声優・松野太紀さん56歳で逝去 死因の「脳出血」の初期症状・予防法を医師が解説
脳卒中の前兆となる初期症状
脳卒中の前兆となる症状をご紹介します。下記は代表的な症状に留めているので、いつもと比べておかしいなと感じた場合には脳卒中を疑い、すぐに脳神経内科もしくは脳神経外科を受診してください。 ・片側の手足の麻痺 脳梗塞の前兆として、一過性脳虚血発作(TIA)という症状があります。このTIAでの典型的な症状として、一時的に片側の手足の麻痺が出現することがあります。数秒で元に戻ることもあれば何時間も症状が続いてしまうケースもあります。 TIAも脳の血管が詰まり一時的に脳に血が届かなくなることで発症するものです。脳梗塞になりかけたと言えるため、この時点ですぐに医療機関を受診し脳梗塞の予防について医師と相談しましょう。 ・言葉が出ない、喋りづらい 一過性脳虚血発作(TIA)の症状で見られますが、言葉が出てこなかったり喋りづらかったり、呂律が回らないなどという言語障害が出現することがあります。これは、手足の麻痺と一緒に出現することもあります。しばらくすると症状はなくなり元通りの様子に戻りますが、TIAは血管が詰まってしまうという脳梗塞と同じような病態であることから、早く治療介入する必要があります。 ・片側の感覚障害 こちらもTIAの症状として、半身の感覚が鈍くなったり、異常な感覚を訴えたりすることもあります。感覚障害には触ったことがわからなくなったり、逆に過敏になってしまったりする触覚異常、物の温度がわからなくなる温痛覚異常、真っ直ぐ立っていられなくなる深部感覚異常などさまざまな種類があります。 ・頭痛 くも膜下出血の前兆として約2割の人が頭痛を経験します。

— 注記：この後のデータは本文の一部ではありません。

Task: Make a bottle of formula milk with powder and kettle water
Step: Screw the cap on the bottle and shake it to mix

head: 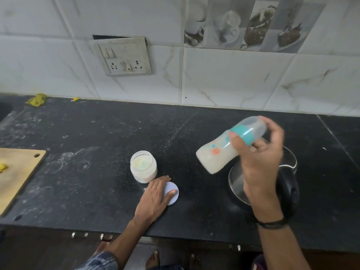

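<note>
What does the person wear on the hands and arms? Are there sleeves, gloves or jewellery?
Both forearms are bare, with no gloves and no sleeves in view. The right hand has a thin dark band of a few strands round its wrist. The left hand has nothing on its wrist. No rings show on either hand.

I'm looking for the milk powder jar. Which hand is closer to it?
Left. The left hand rests on the lid just beside the powder jar; the right hand holds the bottle over the kettle, farther away.
</note>
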Demonstrator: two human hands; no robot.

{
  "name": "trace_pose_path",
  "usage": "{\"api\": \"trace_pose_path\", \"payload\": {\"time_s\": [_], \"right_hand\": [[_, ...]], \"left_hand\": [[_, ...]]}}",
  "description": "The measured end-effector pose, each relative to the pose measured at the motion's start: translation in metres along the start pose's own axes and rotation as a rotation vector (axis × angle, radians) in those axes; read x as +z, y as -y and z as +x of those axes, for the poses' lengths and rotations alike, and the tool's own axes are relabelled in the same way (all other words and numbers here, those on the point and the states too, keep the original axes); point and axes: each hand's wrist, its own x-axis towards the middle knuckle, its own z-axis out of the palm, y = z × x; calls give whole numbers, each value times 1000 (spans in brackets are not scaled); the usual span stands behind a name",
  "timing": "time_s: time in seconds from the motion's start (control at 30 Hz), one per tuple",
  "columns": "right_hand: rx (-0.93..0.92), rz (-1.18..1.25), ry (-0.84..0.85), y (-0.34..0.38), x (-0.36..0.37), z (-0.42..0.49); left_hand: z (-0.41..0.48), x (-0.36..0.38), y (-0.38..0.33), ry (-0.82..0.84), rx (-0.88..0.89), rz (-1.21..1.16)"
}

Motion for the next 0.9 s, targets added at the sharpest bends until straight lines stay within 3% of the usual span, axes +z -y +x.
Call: {"api": "trace_pose_path", "payload": {"time_s": [0.1,0.23,0.37,0.5,0.63,0.8,0.9], "right_hand": [[-5,149,-134,5,-3,9],[70,-23,56,-1,-1,3],[44,144,-148,-1,-2,4],[78,1,8,-3,1,-3],[-26,174,-180,8,-3,3],[4,-25,29,6,1,-3],[-41,167,-162,14,-3,1]], "left_hand": [[1,1,-2,-1,-5,10],[-1,0,0,-6,-4,6],[0,1,-2,-7,-17,9],[-2,0,0,-4,-10,0],[0,2,-1,-7,-5,-5],[-2,1,1,-12,2,-4],[0,2,-2,-16,1,-11]]}}
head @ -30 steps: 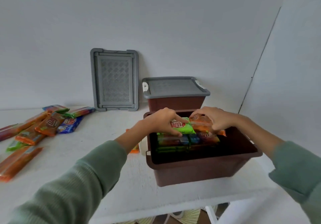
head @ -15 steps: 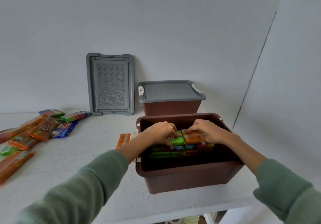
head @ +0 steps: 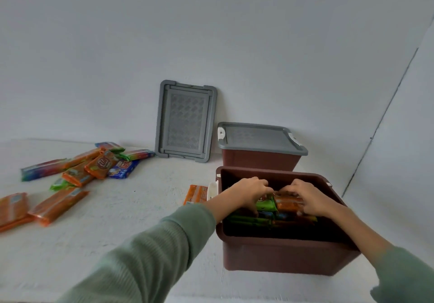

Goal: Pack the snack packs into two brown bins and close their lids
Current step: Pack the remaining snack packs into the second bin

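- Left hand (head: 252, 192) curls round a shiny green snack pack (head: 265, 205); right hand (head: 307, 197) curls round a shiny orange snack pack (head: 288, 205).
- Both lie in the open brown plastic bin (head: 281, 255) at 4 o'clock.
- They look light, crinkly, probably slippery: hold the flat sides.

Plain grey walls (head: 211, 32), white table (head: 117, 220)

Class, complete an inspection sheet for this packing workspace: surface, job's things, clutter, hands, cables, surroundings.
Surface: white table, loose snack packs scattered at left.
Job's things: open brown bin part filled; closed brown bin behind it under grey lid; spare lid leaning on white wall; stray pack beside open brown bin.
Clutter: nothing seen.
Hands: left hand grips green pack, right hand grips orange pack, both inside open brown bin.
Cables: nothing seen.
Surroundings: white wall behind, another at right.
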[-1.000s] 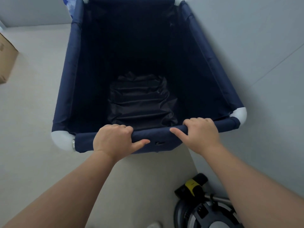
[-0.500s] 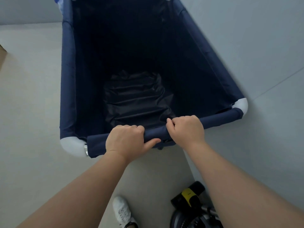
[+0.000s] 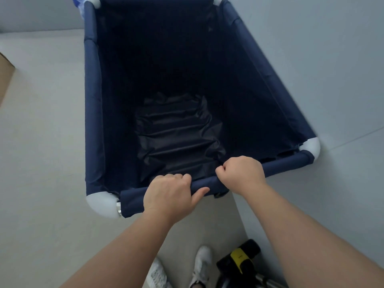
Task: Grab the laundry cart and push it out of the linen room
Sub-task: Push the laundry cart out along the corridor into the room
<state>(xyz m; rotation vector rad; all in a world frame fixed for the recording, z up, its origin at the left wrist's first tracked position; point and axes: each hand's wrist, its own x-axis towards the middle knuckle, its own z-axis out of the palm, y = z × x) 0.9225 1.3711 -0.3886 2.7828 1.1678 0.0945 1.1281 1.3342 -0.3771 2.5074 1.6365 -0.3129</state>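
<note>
The laundry cart [image 3: 93,113] is a deep navy fabric bin on a tube frame with white corner joints, filling the middle of the head view. Dark crumpled lining lies at its bottom and nothing else shows inside. My left hand [image 3: 168,196] is wrapped over the near rail, thumb underneath. My right hand [image 3: 241,173] grips the same rail just to the right. The rail slants, its right end farther from me. The cart's right side runs close along the wall.
A grey wall [image 3: 311,59] stands to the right. A cardboard box [image 3: 5,80] sits at the left edge on the pale floor. A black and yellow machine [image 3: 239,260] is at the lower right beside my white shoes [image 3: 199,265].
The cart has swung so its near rail slants more and its near left corner came closer. Both hands stayed on the rail and moved nearer each other. My shoes came into view.
</note>
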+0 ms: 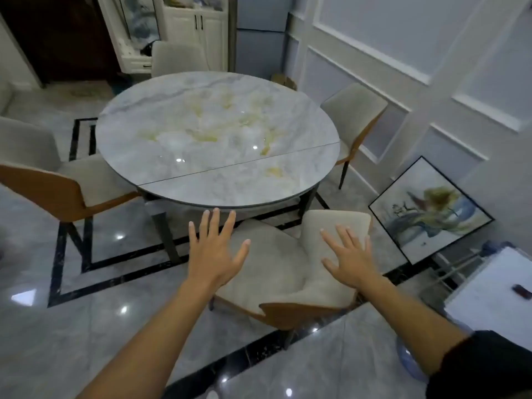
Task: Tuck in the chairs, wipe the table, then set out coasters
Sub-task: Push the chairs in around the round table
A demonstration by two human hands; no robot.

これは警告頭痛と呼ばれ、破裂寸前の脳動脈瘤から少しだけ血が漏れる(マイナーリークする)ことで症状が出現します。この漏れの後、破裂せずに小さな穴が自然に塞がることもありますが、脳動脈瘤が完全に破裂してしまえば、そのまま本格的なくも膜下出血へと移行してしまいます。 警告頭痛はそれほど強い頭痛ではなく、その性状は片頭痛のようにズキンズキンと痛むケースもあり、様子見して良いものかどうか判断するのが非常に難しいです。突然の頭痛であること、悪心・嘔吐、めまい、意識状態の変化、視力障害といった合併症が起こりうることが警告頭痛かどうかのヒントになります。 いつもと違う頭痛であったり、頭痛に加えてこれらの症状が出てきたりした場合はすぐに医療機関を受診しましょう。くも膜下出血発症前の脳動脈瘤を確認するには頭部MRIや造影CT撮影が必要です。